_What is needed_
Return a copy of every line in the data below that contains "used".

======== Records shown

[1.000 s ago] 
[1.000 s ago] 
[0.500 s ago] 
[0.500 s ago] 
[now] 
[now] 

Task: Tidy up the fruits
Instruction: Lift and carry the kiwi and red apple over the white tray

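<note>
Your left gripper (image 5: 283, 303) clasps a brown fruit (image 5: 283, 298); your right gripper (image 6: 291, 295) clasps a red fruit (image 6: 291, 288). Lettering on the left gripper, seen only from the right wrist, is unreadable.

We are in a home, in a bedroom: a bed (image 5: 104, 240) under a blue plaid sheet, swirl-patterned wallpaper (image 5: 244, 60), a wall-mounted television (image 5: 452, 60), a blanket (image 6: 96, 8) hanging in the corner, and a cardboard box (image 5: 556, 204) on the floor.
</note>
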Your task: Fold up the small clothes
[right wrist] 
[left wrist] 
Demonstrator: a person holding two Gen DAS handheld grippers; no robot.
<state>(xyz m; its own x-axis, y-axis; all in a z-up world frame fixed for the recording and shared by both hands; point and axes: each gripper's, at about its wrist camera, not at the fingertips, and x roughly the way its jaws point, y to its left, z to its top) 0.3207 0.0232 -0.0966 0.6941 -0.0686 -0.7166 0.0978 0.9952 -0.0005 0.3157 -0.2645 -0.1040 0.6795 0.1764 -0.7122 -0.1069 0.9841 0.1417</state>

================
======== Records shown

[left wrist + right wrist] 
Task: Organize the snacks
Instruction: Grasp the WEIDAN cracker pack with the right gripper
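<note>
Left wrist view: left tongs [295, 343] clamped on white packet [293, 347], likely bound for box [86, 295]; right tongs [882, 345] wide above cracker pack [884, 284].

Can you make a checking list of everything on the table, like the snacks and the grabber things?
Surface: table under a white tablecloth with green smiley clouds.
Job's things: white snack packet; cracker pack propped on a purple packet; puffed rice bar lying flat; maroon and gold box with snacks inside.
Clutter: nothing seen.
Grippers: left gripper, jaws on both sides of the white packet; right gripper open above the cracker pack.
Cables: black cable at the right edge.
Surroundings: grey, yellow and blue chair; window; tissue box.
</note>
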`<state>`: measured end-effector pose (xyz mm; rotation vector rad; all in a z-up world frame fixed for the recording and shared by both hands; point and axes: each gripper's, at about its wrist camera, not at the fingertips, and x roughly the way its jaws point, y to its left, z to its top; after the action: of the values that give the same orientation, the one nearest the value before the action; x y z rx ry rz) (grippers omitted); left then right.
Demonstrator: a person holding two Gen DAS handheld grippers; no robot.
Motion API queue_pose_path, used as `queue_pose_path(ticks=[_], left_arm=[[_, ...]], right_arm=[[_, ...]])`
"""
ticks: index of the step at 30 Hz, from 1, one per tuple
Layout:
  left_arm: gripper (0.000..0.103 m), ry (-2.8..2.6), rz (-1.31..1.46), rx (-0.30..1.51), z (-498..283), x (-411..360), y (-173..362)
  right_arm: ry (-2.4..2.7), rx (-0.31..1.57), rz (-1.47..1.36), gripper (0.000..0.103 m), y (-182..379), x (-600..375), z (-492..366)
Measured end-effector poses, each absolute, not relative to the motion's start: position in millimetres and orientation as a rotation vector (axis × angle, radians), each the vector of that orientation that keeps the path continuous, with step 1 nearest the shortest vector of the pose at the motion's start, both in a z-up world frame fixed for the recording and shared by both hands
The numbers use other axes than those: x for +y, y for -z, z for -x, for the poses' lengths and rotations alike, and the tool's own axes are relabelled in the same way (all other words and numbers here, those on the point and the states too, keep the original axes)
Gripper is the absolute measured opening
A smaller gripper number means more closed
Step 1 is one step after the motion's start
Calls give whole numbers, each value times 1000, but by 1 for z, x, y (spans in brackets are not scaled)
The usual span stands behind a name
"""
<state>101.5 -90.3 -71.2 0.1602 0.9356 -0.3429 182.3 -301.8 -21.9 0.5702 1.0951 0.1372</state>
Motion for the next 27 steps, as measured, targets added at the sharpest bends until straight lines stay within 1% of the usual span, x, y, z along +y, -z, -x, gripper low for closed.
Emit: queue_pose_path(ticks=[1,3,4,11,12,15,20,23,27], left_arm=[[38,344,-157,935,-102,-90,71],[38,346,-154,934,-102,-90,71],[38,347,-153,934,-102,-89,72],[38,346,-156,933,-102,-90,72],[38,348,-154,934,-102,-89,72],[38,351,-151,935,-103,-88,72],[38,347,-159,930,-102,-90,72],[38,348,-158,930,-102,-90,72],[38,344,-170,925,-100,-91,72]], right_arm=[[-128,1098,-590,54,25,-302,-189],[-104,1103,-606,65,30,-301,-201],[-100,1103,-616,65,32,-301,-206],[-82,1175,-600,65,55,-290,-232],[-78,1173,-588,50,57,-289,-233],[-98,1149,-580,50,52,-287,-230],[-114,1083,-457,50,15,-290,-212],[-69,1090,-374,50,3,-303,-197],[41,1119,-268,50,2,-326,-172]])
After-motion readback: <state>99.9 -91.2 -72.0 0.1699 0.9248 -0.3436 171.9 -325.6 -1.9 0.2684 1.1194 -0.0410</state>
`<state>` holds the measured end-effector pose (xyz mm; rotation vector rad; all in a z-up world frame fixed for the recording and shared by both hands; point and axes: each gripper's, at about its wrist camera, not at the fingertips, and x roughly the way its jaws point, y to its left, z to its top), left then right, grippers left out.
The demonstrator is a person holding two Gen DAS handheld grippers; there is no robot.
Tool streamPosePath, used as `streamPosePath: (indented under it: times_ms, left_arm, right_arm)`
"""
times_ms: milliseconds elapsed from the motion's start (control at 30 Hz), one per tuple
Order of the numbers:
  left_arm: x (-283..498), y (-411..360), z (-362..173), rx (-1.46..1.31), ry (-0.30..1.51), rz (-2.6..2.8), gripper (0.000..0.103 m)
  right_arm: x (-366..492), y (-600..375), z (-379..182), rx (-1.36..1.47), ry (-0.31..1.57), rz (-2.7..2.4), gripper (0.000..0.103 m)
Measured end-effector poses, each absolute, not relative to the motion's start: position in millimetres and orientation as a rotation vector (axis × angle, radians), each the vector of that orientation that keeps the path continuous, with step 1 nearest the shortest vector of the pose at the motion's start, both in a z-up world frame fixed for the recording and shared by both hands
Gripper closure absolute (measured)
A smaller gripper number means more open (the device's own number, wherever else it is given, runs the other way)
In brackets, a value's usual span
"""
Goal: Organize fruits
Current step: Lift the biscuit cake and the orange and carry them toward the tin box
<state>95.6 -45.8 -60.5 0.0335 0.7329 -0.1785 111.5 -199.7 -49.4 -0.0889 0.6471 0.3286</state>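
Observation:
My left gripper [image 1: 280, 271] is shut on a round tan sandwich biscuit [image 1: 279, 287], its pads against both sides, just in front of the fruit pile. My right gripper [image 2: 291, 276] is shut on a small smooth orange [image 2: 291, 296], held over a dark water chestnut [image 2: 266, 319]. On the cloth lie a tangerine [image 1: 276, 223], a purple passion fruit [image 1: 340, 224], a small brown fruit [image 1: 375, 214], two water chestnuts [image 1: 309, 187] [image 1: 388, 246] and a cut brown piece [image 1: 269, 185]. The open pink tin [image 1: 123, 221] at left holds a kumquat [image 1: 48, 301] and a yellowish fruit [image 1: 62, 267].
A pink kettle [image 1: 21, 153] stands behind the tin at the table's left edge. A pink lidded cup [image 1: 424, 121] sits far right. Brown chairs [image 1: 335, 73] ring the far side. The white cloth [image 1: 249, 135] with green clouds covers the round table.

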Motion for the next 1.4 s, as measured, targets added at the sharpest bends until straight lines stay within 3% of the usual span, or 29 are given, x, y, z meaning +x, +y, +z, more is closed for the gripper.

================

_Response to this task_
Motion API queue_pose_path, used as `queue_pose_path(ticks=[_], left_arm=[[_, ...]], right_arm=[[_, ...]])`
Tool streamPosePath, used as `streamPosePath: (indented under it: times_ms, left_arm, right_arm)`

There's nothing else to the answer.